## [Instructions for the task]
Nothing outside the stretch is wanted. Repeat exactly the lines of the listing below from the one that contains "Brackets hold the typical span" through the one that contains "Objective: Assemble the", both ends included.

===============

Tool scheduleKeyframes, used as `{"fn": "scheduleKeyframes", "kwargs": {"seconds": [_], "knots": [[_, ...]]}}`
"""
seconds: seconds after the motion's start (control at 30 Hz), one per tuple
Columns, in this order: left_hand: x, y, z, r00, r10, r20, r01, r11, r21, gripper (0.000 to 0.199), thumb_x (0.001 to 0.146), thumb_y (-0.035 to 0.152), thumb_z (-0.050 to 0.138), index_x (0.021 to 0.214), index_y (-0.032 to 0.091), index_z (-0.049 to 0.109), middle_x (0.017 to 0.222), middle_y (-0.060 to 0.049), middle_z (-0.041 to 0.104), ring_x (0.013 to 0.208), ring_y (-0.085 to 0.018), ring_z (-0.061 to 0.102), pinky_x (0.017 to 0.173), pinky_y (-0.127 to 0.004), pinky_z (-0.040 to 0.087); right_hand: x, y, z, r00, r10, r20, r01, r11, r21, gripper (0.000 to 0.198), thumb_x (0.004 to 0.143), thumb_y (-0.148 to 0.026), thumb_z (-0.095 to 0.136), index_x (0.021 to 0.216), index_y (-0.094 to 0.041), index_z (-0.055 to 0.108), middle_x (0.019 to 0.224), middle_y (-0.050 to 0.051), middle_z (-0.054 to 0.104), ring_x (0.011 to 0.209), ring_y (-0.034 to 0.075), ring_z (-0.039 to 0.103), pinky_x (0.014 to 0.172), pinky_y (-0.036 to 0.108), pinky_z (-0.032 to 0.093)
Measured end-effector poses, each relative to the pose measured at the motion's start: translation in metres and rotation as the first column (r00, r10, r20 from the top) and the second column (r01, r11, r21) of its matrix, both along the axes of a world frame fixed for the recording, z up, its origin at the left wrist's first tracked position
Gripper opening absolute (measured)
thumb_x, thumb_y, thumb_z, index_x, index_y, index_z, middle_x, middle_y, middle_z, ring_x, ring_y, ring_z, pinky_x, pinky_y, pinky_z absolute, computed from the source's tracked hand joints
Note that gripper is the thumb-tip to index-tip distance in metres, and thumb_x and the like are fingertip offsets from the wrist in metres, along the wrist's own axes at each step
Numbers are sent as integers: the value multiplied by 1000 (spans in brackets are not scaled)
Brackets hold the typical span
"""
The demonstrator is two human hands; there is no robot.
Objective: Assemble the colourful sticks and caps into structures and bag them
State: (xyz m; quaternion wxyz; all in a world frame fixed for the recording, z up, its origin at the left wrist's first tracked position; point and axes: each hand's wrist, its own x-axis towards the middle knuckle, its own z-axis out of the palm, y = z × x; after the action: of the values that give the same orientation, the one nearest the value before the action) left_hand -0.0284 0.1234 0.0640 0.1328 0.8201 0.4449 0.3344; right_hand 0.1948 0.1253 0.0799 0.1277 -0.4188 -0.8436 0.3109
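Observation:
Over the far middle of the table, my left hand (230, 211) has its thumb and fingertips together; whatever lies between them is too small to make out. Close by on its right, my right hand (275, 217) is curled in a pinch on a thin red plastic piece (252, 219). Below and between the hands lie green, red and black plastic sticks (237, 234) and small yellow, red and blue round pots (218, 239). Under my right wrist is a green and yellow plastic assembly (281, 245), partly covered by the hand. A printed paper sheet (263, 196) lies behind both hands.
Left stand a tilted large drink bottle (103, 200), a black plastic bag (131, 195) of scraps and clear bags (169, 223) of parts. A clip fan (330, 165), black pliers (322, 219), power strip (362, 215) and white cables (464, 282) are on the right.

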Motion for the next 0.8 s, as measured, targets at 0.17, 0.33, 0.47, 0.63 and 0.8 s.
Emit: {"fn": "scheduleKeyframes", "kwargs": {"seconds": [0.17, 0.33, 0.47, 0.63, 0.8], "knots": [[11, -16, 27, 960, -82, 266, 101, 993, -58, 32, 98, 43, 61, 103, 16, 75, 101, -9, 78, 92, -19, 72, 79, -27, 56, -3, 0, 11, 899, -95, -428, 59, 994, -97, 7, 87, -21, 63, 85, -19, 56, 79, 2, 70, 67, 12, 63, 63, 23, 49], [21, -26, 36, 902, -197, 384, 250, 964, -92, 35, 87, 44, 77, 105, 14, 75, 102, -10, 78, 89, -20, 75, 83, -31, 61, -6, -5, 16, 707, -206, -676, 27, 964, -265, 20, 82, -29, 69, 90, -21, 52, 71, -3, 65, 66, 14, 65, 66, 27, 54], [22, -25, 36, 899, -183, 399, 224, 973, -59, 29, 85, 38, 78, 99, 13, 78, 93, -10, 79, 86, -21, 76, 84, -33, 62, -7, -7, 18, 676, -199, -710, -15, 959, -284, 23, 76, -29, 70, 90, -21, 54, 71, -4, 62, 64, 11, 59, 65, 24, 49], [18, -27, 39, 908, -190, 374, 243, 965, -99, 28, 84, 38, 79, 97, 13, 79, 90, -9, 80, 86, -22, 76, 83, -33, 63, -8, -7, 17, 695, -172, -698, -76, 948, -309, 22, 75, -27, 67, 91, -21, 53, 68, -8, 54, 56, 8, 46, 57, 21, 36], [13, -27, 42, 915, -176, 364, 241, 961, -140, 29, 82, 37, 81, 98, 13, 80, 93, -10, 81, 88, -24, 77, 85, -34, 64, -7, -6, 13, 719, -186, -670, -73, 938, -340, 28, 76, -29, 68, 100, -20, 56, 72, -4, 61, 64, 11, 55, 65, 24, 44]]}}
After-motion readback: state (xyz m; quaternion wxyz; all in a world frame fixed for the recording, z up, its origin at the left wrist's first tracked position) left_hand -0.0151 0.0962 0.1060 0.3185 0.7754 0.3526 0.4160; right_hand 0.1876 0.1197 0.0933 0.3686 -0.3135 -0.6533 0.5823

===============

## [Solution to this problem]
Brackets hold the typical span
"""
The demonstrator is two human hands; there is no robot.
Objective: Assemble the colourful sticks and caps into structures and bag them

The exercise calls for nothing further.